(EXERCISE BRIEF) Every line of the data below needs to be reproduced exactly.

──────── DATA SHOWN ────────

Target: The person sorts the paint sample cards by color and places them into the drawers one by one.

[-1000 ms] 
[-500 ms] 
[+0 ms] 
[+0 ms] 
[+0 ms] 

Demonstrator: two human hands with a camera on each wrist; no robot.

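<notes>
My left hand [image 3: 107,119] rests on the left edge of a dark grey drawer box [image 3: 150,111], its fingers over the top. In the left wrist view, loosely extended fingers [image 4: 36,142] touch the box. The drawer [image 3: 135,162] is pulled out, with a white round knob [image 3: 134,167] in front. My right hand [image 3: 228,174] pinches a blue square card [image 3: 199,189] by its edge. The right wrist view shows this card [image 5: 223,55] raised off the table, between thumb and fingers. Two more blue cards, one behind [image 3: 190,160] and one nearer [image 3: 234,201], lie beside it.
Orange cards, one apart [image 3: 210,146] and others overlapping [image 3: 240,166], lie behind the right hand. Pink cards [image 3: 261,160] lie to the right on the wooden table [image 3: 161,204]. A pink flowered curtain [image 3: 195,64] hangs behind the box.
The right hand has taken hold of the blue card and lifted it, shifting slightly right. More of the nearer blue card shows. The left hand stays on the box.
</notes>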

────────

(FINISHED EXERCISE)
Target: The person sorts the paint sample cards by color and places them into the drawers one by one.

[-1000 ms] 
[-500 ms] 
[+0 ms] 
[+0 ms] 
[+0 ms] 

Demonstrator: two human hands with a camera on each wrist; no robot.

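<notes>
My left hand [image 3: 107,119] rests on the left edge of a dark grey drawer box [image 3: 150,111], its fingers over the top. In the left wrist view, loosely extended fingers [image 4: 36,142] touch the box. The drawer [image 3: 135,162] is pulled out, with a white round knob [image 3: 134,167] in front. My right hand [image 3: 228,174] pinches a blue square card [image 3: 199,189] by its edge. The right wrist view shows this card [image 5: 223,55] raised off the table, between thumb and fingers. Two more blue cards, one behind [image 3: 190,160] and one nearer [image 3: 234,201], lie beside it.
Orange cards, one apart [image 3: 210,146] and others overlapping [image 3: 240,166], lie behind the right hand. Pink cards [image 3: 261,160] lie to the right on the wooden table [image 3: 161,204]. A pink flowered curtain [image 3: 195,64] hangs behind the box.
The right hand has taken hold of the blue card and lifted it, shifting slightly right. More of the nearer blue card shows. The left hand stays on the box.
</notes>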

That concludes the output.